The National Sculpture Factory (NSF) is delighted to announce the launch of Factory Fragments. A New Ceramic Commission by Simon Kidd
A limited series of newly commissioned ceramic artworks by Irish artist Simon Kidd. Kidd’s work reimagines the NSF’s industrial past through a contemporary lens. He has meticulously crafted each piece using casts of architectural features and particularised structures found exclusively on the NSF Factory floor. These new objects, born from industrial remnants and created using materials, sourced from Oileán Chléire, challenge notions of authenticity and the relationship between an original and a copy.
This collection is a series of fifteen ceramics; five forms taken from features on the Factory floor, and three different styles of glazing. Each piece is unique and available to buy for a limited time only.
Factory Fragments was commissioned to play between the gap of the physical and digital exhibitions. The collection will be showcased in an online exhibition, accessible through a newly developed online portal – . This innovative approach allows the NSF to showcase the extraordinary site located work created by Simon Kidd but also allows the Factory Fragments collection to be purchased online, offering a unique opportunity to acquire a piece of work that inculcates the constant creative history of the Factory floor.
This series of work by Simon is a philosophical inquiry which invites viewers to ponder the nature of representation and the relationship between the original and the copy. By casting and reimagining elements of the Factory, the artist challenges our perceptions of authenticity and value. Why cast a ceramic brick when it is already a cast itself? What does he mean when he detaches a piece of the Factory and takes it out of context? Can an object be imbued with the spirit of its surroundings?
Simon Kidd is a renowned Irish artist whose work explores the boundaries between sculpture, installation, and even performance. Simon uses a variety of ceramic processes to create sculptural ceramic forms that become meditations on place. He often incorporates site-specific materials – such as granite, basalt, limestone, wood ashes, and turf ash – gathered from around the island of Ireland and used as inclusions. He is currently living in Oileán Chléire, an offshore island gaeltacht, Where he is making through live land-casting and firing pieces in a custom hand-built hybrid kiln while incorporating the use of materials collected from the island.

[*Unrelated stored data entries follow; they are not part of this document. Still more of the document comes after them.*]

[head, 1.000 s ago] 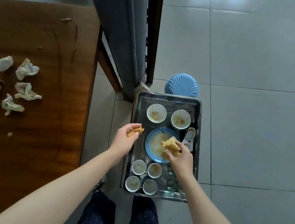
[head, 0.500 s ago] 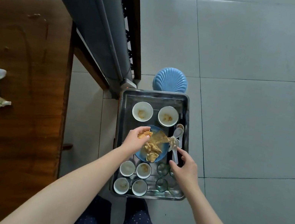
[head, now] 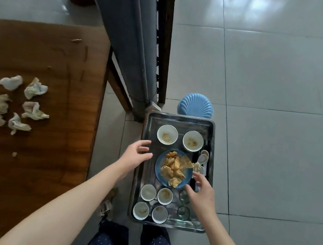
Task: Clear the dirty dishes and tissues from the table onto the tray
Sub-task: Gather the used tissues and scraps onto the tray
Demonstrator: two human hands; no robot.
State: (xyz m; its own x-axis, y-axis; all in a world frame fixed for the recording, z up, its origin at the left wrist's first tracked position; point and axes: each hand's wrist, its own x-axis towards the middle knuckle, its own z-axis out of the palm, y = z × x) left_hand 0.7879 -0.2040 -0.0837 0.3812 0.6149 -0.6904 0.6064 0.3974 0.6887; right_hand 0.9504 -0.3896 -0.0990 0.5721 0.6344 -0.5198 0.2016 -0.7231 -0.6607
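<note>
A metal tray (head: 147,133) sits low on the right. It holds a blue plate (head: 158,167) piled with soiled yellow tissues (head: 174,168), two white bowls (head: 167,134), several small white cups (head: 148,192), small glasses (head: 183,212) and white spoons (head: 203,158). My left hand (head: 134,156) hovers empty over the tray's left edge, fingers relaxed. My right hand (head: 201,191) hovers empty beside the plate's right rim, fingers loosely spread. Several crumpled tissues (head: 32,110) lie on the wooden table (head: 46,167) at the left.
A blue shell-shaped stool (head: 196,106) stands just beyond the tray. A grey pillar (head: 125,37) and a dark wooden frame (head: 164,37) rise between table and tray. Grey floor tiles stretch to the right. My legs show at the bottom.
Both hands have let go of the soiled tissues, which now lie heaped on the blue plate. My left hand has drawn back to the tray's left edge.
</note>
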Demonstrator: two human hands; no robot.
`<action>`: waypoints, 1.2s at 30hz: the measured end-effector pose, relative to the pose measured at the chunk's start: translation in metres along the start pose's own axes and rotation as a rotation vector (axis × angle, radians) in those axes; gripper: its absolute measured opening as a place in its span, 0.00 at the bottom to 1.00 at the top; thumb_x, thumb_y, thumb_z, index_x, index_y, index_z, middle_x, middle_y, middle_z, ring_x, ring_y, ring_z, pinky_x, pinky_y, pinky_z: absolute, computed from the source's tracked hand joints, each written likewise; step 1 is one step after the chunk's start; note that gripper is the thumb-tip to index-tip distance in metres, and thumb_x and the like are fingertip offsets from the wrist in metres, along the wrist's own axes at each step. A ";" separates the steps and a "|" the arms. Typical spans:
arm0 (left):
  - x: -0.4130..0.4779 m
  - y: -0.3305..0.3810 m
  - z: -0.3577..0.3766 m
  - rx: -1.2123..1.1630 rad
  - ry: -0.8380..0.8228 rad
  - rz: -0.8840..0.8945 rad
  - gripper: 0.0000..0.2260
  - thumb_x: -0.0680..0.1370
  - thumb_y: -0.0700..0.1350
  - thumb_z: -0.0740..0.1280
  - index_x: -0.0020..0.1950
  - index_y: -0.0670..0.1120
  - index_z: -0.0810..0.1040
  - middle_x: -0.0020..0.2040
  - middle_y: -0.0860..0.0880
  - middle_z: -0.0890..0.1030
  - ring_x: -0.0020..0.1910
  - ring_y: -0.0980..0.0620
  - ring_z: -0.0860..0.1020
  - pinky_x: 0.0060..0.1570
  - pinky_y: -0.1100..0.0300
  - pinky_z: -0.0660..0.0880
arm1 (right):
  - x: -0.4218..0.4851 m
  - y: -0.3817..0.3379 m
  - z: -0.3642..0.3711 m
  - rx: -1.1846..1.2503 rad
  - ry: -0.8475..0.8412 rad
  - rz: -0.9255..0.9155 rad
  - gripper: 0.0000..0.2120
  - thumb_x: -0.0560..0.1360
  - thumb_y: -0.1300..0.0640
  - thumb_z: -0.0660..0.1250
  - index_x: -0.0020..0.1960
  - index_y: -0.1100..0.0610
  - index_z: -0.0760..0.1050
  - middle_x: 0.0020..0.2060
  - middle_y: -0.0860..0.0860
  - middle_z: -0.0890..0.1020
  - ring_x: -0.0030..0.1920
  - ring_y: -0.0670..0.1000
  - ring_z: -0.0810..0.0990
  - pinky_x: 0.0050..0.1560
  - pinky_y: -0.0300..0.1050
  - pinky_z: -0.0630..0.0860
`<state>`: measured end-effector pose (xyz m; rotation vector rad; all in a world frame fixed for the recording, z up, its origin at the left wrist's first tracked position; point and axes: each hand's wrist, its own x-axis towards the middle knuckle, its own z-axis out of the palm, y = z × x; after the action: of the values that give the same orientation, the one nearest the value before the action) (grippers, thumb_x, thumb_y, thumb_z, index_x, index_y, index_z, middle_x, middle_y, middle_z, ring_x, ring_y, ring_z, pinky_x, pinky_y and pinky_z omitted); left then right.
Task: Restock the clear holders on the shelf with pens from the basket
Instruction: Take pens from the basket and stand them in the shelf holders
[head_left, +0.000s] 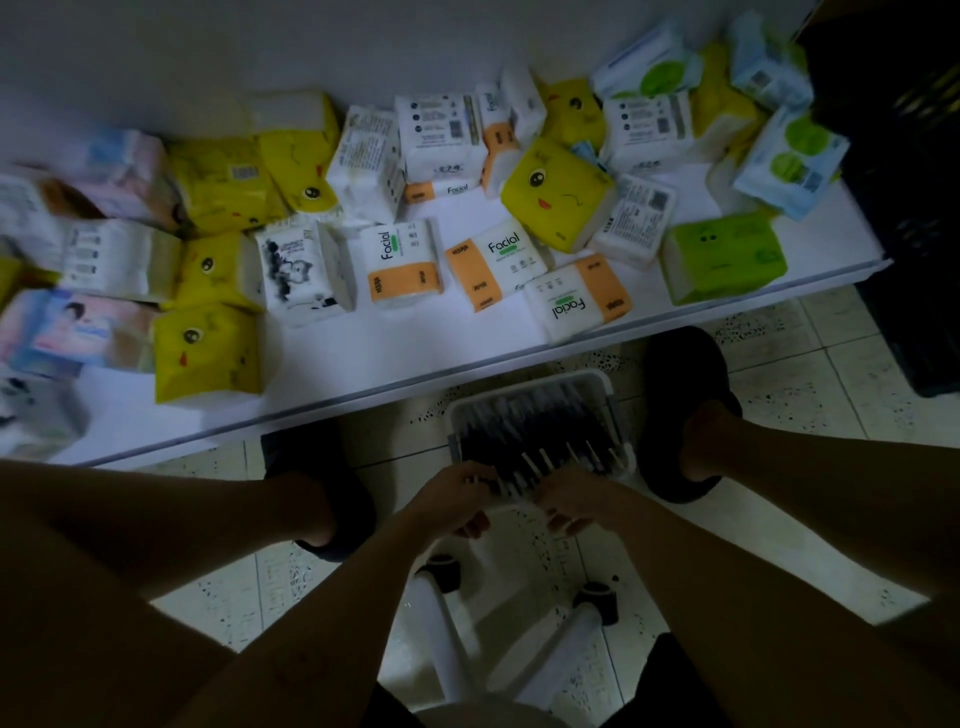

Objects, sculptures, vessels, artefacts, pots. They always begin with a place, with its stories and feelings it evokes.
These pieces respond directly and indirectly to a place, they are embedded and coated with materials gathered from there. The forms informed by what is found there, or what once was there. I want these pieces to become artefacts of their place – to be physical connections to the land they’re born out of. I work with ceramics, utilising the variety of processes that can be used: throwing, slip casting, press moulding, hand-building. I allow each project I work on to inform the processes used. What is a constant thread throughout my work is the use of local materials, which are used as inclusions in the clay body or else as glazes – granite, basalt, limestone, wood ashes, turf ash. There are endless possibilities for what can be used and how it can be used, and the constant experimentation and learning that this creates is an important part of my practice.